■ Exercise description ■
Identify all lines in the data containing the string "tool". Copy them out.

■ Supplied information ■

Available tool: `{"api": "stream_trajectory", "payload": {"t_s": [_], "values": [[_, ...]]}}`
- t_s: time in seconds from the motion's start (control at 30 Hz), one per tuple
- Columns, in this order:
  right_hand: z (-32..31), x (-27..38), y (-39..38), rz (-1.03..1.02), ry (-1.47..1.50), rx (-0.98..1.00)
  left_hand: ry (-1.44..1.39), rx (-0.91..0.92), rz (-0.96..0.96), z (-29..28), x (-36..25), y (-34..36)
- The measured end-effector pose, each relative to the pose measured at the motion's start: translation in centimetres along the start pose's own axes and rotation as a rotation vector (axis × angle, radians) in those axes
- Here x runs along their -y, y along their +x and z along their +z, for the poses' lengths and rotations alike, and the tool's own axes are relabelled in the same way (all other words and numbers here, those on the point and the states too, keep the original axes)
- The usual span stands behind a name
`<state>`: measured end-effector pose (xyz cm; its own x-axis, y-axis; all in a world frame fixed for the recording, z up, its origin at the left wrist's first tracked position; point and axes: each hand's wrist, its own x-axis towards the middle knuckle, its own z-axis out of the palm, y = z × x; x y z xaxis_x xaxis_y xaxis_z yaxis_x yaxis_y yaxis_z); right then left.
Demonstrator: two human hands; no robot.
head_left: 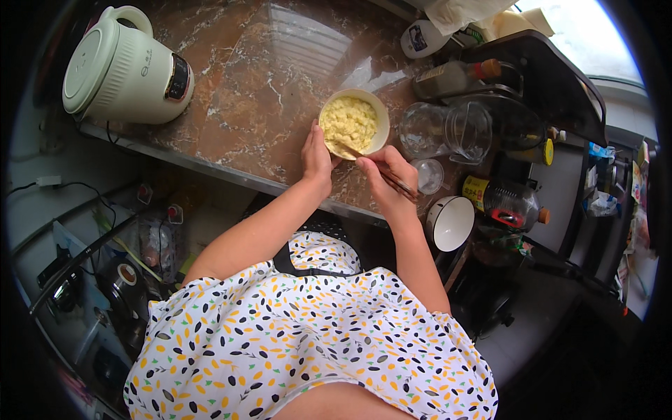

■ Exercise output ■
Available tool: `{"api": "stream_trajectory", "payload": {"t_s": [_], "values": [[_, ...]]}}`
- Here x runs along their -y, y along their +x and z along their +z, for the poses' lengths and rotations alike, and the tool's own axes are relabelled in the same way (all other words and numbers here, those on the point and the states too, keep the original axes)

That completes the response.